Task brief – Go to the line holding "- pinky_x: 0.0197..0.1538" in the entries below and write out exactly every line down to and including the line holding "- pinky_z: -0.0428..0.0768".

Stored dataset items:
----------

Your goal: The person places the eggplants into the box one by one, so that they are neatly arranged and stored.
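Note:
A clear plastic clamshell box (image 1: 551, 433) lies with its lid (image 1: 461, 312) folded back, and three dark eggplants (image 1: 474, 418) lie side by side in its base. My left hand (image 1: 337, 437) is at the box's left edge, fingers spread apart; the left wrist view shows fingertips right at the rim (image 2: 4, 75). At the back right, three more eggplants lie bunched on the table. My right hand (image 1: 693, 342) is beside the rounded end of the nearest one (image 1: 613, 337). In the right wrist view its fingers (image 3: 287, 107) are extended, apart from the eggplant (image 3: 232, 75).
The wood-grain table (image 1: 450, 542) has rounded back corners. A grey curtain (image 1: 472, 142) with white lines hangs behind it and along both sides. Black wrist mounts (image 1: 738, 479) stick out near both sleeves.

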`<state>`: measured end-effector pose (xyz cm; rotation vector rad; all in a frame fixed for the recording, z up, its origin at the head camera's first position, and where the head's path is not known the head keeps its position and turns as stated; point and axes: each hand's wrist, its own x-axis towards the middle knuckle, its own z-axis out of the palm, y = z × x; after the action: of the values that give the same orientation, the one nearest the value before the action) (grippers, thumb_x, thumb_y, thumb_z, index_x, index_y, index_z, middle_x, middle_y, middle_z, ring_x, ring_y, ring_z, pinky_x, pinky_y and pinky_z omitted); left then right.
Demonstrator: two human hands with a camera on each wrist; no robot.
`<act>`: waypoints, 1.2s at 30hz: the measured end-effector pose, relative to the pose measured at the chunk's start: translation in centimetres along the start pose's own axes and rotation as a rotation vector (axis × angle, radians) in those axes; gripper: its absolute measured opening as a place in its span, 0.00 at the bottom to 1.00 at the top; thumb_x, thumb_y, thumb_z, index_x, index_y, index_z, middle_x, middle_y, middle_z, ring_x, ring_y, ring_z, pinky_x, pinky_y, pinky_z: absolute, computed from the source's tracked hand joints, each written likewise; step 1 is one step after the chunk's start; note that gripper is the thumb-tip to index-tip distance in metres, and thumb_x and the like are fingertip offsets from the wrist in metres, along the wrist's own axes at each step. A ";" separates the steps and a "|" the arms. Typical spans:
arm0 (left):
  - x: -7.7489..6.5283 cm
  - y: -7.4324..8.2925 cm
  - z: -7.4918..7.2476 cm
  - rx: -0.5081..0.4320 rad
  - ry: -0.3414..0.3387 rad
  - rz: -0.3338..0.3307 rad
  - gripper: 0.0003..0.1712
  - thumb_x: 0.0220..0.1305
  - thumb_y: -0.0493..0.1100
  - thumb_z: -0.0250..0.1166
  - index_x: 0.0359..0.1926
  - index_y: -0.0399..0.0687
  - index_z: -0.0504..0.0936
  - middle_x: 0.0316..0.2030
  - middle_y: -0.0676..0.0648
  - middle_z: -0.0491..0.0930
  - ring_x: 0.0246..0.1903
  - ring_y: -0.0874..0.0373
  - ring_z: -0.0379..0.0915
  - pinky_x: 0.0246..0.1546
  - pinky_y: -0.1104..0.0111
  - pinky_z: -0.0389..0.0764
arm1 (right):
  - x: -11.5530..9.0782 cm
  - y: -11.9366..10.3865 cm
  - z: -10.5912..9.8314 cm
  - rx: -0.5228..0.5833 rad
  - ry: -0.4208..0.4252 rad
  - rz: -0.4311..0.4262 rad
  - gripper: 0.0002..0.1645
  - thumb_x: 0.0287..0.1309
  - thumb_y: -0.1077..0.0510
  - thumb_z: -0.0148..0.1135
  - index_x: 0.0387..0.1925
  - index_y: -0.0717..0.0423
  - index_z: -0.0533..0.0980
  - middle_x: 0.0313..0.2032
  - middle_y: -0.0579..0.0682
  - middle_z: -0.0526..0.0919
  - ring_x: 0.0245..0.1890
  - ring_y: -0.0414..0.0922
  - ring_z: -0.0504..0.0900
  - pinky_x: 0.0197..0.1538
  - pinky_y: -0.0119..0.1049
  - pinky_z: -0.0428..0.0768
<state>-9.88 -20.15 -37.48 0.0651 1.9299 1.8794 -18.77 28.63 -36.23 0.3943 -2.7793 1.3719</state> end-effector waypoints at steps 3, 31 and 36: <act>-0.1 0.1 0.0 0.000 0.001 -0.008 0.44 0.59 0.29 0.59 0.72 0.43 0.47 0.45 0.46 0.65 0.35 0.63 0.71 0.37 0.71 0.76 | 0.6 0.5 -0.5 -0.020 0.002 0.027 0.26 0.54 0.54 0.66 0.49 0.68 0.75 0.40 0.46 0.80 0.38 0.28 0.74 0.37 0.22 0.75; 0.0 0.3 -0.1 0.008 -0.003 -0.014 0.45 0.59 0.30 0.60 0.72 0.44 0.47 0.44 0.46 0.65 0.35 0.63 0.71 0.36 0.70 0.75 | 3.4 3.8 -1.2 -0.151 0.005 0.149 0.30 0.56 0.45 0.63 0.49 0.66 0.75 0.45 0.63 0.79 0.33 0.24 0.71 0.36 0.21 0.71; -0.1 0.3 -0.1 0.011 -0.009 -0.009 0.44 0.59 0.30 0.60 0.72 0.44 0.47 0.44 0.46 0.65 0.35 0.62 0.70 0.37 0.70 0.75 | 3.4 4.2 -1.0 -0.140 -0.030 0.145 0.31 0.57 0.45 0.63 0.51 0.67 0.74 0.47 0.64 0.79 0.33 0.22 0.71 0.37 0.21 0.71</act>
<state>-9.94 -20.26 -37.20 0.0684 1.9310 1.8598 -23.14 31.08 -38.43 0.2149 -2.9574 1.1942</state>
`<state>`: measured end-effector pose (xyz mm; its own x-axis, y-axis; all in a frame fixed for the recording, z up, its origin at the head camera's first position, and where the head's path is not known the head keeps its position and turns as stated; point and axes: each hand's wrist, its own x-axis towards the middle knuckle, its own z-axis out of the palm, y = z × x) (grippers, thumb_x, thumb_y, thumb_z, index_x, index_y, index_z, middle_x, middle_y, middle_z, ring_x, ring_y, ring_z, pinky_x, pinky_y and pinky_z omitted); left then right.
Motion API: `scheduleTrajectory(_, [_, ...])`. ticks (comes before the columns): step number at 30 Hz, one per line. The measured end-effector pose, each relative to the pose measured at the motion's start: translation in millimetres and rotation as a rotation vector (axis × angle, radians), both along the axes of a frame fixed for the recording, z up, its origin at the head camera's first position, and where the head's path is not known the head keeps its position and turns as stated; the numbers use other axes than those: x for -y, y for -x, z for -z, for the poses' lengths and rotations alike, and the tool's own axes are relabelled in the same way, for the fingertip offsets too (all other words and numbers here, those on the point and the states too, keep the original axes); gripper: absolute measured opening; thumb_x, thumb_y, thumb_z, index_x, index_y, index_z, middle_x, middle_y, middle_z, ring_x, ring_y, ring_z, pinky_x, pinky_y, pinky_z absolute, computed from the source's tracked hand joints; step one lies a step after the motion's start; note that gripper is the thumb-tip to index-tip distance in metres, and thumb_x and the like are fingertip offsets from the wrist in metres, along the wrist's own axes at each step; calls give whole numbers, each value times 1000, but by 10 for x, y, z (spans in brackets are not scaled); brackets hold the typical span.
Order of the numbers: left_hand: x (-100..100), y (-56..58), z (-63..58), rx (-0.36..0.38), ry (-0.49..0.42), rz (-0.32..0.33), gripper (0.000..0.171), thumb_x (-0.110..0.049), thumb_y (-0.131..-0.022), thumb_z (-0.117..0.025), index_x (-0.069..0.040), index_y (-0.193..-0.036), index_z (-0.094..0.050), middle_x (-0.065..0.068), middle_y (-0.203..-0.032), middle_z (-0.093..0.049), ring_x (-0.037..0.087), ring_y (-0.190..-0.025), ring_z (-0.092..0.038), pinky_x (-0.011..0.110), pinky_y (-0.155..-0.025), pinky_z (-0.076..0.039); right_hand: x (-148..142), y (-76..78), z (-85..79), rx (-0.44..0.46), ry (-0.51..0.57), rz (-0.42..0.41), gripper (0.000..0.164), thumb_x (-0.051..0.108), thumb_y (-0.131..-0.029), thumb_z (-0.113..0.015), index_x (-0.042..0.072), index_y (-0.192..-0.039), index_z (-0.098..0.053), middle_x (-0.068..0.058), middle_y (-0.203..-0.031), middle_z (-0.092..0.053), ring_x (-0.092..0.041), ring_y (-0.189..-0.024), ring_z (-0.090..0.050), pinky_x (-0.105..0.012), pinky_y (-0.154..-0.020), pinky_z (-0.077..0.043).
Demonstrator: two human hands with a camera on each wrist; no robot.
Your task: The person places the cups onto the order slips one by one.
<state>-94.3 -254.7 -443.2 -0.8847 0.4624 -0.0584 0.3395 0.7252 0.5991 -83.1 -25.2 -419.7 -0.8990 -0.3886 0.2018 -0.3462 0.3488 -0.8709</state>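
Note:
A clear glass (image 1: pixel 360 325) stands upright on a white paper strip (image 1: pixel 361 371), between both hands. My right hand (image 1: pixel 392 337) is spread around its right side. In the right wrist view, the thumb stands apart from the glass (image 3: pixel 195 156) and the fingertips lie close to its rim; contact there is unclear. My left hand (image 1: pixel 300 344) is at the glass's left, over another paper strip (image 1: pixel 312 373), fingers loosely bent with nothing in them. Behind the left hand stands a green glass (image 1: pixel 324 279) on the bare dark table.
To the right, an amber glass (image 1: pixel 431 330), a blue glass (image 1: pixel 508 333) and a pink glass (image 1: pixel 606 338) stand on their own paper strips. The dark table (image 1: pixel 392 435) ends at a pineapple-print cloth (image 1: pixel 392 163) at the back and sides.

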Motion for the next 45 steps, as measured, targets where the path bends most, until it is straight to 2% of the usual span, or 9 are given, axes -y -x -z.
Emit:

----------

Response area –
  - pinky_x: 0.0197..0.1538
  - pinky_y: -0.0119..0.1049
  - pinky_z: -0.0428..0.0768

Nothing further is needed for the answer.